In many ways, Beijing’s interests align with Washington’s on the drug trade. Mr. Xi doesn’t benefit from tolerating an enormous black market beyond the party’s control. The corruption that accompanies this behavior is a political threat to a party that understands graft is a major vulnerability in the eyes of the Chinese public. Nor is Beijing likely to welcome the large financial flows that come with drug trafficking, or the alleged participation of Chinese banks in money laundering for cartels.

Yet Mr. Xi probably finds himself powerless to shut down the drug trade. Doing so would disrupt pharma and chemicals industries with an enormous legitimate side and the jobs and tax revenue that brings. He isn’t averse to an anticorruption drive now and then, especially if it helps him consolidate power by eliminating rivals, but one wonders if he’s ready to poke this particular bear.

Observers have noted that Mr. Xi’s enthusiasm for counternarcotics cooperation with Washington has waned as Sino-U.S. relations have chilled in recent years. Surely there is an element of causation here, but also a lot of correlation. China’s economy has sputtered badly since 2020 as the property market implodes, foreign investment and trade slow, and unemployment (especially among youth) soars. That would explain why Mr. Xi seems unwilling to create for himself the political-economy migraine that would come with a fentanyl crackdown at the behest of an unfriendly Washington.

None of which morally excuses Mr. Xi’s inaction on the drug plague afflicting America, but rather suggests that his acquiescence to this state of affairs could as easily be a sign of weakness as of strength. So why was Washington reportedly ready to offer a major concession on sanctions in exchange for a promise Mr. Xi might already want to fulfill but likely can’t?

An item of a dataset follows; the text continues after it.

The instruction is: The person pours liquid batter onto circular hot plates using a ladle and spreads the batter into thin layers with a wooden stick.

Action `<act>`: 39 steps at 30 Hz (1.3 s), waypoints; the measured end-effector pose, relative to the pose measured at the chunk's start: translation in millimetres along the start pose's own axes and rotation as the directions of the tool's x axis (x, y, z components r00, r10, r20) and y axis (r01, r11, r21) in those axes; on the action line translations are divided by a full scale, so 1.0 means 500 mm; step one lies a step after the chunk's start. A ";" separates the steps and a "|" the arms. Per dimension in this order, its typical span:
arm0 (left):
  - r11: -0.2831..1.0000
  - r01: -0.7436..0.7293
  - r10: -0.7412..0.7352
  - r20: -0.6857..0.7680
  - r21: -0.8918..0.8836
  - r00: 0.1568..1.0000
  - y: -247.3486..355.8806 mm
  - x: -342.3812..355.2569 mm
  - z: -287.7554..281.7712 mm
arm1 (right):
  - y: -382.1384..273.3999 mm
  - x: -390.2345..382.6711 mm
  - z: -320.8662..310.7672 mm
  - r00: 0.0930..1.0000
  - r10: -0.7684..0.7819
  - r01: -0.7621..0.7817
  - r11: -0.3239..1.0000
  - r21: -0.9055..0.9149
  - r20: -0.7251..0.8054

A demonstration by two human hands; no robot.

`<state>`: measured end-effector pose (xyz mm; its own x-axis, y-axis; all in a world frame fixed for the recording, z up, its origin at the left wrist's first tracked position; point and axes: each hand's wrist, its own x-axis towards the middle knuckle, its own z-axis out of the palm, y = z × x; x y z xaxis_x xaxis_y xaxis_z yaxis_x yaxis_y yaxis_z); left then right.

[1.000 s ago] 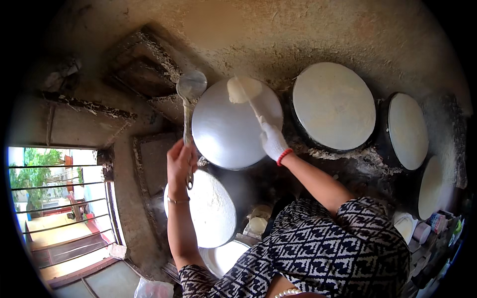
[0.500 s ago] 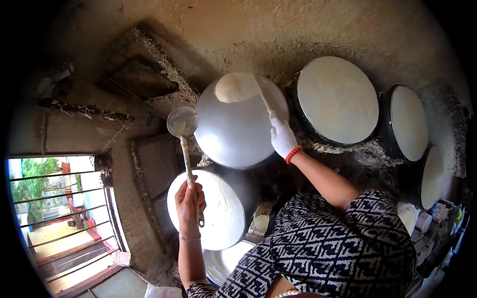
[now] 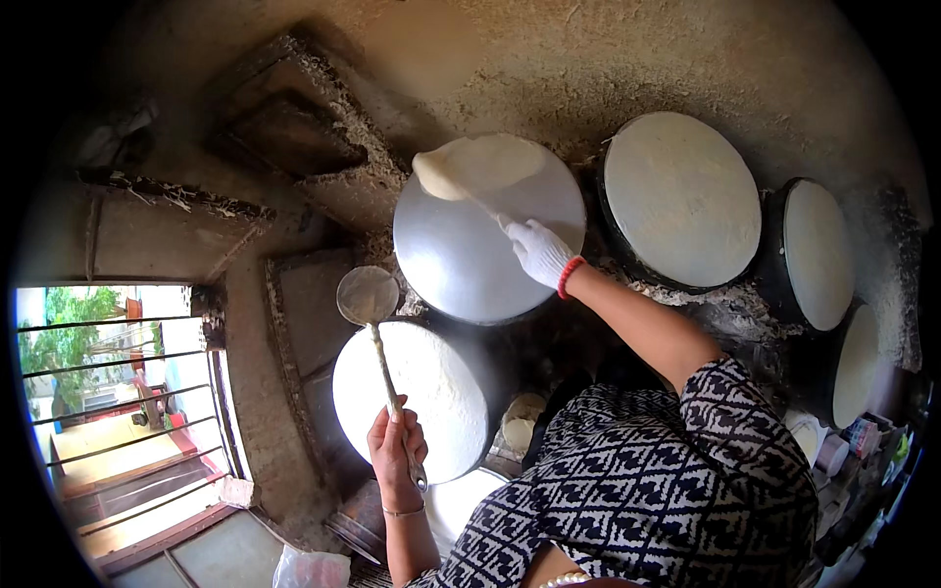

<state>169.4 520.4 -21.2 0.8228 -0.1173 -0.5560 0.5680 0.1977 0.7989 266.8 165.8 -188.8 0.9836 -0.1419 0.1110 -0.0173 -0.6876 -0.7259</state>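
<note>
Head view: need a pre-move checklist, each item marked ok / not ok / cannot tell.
1. Ladle secured: ok, left grip closed around its handle.
2. Spreader secured: ok, right grip closed on its handle.
3. Ladle bowl clear of the griddle: ok, it is off to the left, apart from the rim.
4. Griddle fully coated: not ok, pale batter covers the far part; the near part is bare.
5. Spreader pressed flat on the surface: cannot tell from this angle.
6. Both hands gloved: not ok, white glove on the right, left bare.
</note>
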 end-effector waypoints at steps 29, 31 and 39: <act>0.988 -0.079 0.053 -0.186 -0.136 0.981 -0.084 -0.183 -0.006 | 0.061 0.144 -0.045 0.940 -0.269 0.291 0.953 -0.081 0.209; 0.984 -0.099 0.065 -0.221 -0.149 0.973 -0.098 -0.204 -0.001 | 0.083 0.104 -0.050 0.858 -0.356 0.411 0.908 -0.079 0.371; 0.973 -0.158 0.102 -0.306 -0.166 0.947 -0.127 -0.221 0.061 | 0.086 0.088 -0.132 0.937 -0.252 0.262 0.965 -0.009 0.241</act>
<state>43.0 490.9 -3.6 0.8317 0.2069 -0.5152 0.4198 0.3730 0.8275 297.7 83.2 -170.5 0.9695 0.2117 0.1234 0.2391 -0.7070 -0.6656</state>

Especially when left unresolved are items on which Mr. Xi can act and chooses to do so in a way that provokes the U.S. Chief among these are Beijing’s threatening posture toward Taiwan and the menace China increasingly poses to freedom of navigation in the South China Sea.

Mr. Xi doesn’t control China’s vast web of wildcat pharma firms, but he does control the military. That, combined with America’s strategic and economic interests in containing China’s territorial ambitions in Asia, makes these matters the only things worth talking about at a summit between a Chinese leader and a U.S. president. In this area Mr. Biden this week secured a resumption of military-to-military communication between the U.S. and China, which helps but is only a modest step given the scale of the challenge.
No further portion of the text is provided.